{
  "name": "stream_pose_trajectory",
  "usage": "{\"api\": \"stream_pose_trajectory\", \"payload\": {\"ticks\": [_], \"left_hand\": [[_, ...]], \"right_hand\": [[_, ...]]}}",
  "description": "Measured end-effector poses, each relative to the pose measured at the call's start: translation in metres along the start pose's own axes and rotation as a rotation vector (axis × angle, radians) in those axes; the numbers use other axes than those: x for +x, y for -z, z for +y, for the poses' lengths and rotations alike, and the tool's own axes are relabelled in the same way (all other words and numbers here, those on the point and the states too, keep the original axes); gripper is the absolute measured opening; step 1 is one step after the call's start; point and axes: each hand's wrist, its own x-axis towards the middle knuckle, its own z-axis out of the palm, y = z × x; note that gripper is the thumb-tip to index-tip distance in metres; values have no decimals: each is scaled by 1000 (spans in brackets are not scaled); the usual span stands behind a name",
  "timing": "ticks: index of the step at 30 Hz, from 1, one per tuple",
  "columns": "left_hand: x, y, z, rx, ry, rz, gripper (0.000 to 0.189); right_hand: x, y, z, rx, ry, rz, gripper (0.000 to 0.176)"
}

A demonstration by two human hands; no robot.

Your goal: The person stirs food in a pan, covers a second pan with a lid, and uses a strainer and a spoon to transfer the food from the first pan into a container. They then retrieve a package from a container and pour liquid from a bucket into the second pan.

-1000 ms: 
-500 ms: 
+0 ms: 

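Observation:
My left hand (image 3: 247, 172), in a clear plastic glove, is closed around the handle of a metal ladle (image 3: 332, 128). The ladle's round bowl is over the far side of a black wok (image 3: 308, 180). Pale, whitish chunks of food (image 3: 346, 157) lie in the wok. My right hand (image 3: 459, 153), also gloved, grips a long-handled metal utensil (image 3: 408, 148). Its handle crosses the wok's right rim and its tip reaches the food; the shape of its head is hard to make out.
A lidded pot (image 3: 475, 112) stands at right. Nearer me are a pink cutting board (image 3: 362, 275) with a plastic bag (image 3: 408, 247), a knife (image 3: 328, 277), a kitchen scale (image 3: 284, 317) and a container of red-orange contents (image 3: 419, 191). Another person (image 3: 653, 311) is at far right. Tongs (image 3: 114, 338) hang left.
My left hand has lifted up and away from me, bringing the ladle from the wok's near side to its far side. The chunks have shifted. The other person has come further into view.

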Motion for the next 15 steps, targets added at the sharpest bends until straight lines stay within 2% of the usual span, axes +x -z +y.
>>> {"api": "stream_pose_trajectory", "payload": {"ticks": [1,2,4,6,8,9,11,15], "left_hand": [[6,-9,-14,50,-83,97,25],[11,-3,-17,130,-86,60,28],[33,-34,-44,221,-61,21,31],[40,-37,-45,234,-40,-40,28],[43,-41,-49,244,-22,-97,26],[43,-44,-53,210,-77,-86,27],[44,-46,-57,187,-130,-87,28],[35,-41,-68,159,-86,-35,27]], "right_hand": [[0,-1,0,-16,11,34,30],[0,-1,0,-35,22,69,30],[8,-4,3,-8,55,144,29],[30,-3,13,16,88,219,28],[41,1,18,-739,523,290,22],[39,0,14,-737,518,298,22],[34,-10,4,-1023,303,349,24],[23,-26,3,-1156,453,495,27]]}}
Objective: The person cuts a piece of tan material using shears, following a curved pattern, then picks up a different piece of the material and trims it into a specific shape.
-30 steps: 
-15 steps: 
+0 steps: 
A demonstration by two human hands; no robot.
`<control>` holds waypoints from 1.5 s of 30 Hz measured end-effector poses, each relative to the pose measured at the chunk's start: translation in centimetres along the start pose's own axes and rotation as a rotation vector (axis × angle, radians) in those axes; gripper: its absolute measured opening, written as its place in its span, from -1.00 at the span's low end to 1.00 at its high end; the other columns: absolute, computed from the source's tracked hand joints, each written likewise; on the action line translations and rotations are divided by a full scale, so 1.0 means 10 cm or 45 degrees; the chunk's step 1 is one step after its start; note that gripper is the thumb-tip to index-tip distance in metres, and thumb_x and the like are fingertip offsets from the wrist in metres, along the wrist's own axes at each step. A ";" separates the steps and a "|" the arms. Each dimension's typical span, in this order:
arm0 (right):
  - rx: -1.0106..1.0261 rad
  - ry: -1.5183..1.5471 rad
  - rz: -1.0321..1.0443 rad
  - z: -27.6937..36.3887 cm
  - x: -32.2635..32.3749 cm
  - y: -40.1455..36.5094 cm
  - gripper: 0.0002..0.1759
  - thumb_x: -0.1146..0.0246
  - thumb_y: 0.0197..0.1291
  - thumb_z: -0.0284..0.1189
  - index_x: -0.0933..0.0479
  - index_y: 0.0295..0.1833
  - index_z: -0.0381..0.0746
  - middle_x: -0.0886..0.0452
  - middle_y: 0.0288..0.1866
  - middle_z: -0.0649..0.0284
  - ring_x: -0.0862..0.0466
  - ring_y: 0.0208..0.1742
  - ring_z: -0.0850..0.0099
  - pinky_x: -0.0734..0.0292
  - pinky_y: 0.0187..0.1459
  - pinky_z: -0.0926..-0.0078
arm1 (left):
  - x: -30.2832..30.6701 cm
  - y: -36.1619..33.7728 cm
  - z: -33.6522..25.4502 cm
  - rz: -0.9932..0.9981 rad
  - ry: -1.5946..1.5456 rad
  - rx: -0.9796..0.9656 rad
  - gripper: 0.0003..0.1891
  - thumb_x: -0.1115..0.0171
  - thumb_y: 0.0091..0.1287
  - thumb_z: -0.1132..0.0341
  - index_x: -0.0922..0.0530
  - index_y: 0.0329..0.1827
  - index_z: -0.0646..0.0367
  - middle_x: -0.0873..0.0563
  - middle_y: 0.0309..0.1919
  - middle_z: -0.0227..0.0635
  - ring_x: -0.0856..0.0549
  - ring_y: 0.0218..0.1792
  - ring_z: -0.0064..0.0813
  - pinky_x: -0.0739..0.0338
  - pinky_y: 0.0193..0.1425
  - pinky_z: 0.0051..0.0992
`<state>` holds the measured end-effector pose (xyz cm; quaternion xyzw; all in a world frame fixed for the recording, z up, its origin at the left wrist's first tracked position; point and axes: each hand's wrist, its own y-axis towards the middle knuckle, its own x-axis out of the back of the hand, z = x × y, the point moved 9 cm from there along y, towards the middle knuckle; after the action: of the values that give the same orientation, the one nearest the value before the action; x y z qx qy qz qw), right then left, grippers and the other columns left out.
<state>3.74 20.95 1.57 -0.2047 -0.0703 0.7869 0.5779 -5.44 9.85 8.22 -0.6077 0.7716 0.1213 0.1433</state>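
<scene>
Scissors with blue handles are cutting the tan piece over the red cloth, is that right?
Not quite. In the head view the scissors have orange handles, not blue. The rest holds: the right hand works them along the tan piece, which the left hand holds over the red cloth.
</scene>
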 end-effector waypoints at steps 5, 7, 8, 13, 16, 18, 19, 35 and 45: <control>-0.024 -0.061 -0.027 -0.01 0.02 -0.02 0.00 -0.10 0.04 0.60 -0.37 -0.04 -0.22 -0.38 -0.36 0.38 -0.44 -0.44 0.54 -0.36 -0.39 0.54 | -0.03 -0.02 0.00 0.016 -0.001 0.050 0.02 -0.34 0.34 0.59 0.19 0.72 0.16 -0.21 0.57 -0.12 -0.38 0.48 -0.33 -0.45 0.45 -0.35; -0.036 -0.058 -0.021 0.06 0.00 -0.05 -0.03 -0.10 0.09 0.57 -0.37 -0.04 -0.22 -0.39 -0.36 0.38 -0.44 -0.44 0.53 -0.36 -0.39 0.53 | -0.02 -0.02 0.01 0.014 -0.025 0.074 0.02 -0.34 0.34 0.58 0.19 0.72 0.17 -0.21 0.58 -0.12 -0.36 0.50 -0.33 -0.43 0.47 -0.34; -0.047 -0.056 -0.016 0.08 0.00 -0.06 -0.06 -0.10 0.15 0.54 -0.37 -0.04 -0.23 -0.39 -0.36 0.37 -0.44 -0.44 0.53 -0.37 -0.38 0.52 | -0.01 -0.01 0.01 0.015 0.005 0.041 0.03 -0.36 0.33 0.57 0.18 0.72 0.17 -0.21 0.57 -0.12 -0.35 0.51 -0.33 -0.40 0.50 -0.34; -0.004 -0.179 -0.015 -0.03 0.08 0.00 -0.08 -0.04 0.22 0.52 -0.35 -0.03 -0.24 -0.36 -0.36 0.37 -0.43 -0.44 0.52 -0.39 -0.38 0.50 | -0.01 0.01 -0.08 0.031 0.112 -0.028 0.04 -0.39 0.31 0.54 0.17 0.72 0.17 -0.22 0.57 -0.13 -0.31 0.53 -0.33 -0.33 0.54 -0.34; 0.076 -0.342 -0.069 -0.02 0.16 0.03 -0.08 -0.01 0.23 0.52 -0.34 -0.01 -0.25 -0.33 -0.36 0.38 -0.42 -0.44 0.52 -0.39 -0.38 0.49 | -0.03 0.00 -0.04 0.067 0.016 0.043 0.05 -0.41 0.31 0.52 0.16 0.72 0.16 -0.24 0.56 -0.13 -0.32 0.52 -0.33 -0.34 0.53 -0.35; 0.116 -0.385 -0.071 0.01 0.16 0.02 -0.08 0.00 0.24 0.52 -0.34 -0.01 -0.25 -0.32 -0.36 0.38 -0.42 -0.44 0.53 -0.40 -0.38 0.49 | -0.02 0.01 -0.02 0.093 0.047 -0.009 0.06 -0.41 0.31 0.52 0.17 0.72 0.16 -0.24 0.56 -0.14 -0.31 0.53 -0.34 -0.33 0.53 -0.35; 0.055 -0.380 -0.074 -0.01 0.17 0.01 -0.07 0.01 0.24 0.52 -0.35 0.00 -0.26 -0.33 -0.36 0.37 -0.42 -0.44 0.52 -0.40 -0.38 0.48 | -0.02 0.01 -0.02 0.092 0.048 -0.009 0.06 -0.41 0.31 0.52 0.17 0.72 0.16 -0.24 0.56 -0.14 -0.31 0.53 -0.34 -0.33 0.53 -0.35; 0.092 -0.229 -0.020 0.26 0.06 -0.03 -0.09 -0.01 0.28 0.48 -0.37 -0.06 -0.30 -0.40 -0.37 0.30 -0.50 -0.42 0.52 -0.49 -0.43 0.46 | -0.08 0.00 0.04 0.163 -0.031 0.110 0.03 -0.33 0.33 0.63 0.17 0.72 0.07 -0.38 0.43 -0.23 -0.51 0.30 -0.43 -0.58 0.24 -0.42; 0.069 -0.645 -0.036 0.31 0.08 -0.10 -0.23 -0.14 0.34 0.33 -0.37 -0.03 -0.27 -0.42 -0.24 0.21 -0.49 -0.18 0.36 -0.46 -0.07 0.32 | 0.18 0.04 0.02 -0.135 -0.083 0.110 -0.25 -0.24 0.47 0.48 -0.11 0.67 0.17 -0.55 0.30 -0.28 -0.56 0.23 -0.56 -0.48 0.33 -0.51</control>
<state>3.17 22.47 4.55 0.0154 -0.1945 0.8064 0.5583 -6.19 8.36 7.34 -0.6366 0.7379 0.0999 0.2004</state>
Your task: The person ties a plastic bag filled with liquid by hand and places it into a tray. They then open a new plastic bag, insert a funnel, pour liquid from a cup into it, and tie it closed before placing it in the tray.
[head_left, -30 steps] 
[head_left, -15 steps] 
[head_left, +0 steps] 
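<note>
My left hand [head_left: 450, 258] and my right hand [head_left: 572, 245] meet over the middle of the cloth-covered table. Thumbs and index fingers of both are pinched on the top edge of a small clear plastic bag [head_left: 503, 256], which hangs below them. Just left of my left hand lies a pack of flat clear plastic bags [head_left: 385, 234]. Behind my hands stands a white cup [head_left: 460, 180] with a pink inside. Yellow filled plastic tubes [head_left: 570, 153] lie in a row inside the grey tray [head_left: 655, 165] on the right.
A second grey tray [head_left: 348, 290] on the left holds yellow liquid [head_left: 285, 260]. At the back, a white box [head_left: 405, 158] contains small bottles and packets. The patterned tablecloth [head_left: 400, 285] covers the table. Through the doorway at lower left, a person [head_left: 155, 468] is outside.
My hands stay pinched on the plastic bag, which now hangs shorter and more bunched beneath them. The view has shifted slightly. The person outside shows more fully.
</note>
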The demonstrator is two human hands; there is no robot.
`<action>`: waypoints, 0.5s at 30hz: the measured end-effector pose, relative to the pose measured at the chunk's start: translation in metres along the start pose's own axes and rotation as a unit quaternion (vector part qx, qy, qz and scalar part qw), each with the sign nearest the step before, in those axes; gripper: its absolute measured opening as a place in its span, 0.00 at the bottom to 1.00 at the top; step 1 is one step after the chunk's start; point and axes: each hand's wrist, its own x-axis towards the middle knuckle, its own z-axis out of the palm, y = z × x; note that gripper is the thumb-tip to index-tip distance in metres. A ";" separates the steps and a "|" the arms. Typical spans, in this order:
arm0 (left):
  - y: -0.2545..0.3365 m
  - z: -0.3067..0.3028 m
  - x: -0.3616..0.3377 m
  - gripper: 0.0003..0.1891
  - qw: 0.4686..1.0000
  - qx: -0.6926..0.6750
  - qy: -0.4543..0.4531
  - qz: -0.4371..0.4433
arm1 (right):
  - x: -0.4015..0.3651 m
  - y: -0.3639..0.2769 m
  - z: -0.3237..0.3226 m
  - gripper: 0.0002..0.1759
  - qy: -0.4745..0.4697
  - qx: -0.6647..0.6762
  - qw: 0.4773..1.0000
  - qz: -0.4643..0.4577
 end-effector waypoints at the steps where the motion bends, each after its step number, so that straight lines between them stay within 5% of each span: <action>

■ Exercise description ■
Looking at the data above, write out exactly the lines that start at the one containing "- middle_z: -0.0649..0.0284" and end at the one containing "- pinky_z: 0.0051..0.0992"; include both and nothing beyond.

■ Response area ■
  - middle_z: -0.0649..0.0284
  - ring_x: -0.0862..0.0466
  - ring_y: 0.0208..0.1742
  - ring_z: -0.0850..0.0099
  - pinky_x: -0.0734..0.0292
  - pinky_y: 0.0187..0.1459
  - pinky_z: -0.0926..-0.0078
arm1 (left):
  - x: -30.2832..30.6701 cm
  - y: -36.1619..33.7728 cm
  - z: -33.6522..25.4502 cm
  - rz: -0.9932..0.9981 rad
  - ry: -1.5946..1.5456 rad
  - rx: -0.9796..0.9656 rad
  - gripper: 0.0003..0.1891
  - thumb_x: -0.1115..0.0171
  - thumb_y: 0.0091..0.1287
  - thumb_z: -0.1132..0.0341
  - index_x: -0.0922..0.0530
  - index_y: 0.0329..0.1827
  - index_z: -0.0646..0.0367
  - middle_x: -0.0873..0.0563
  - middle_y: 0.0309..0.1919
  - middle_z: -0.0227..0.0635
  - ring_x: -0.0856..0.0549
  - ring_y: 0.0218..0.1792
  - ring_z: -0.0064..0.0813
  - pinky_x: -0.0739..0.0338
  - pinky_y: 0.0193..0.1425
  - pinky_z: 0.0051..0.0992

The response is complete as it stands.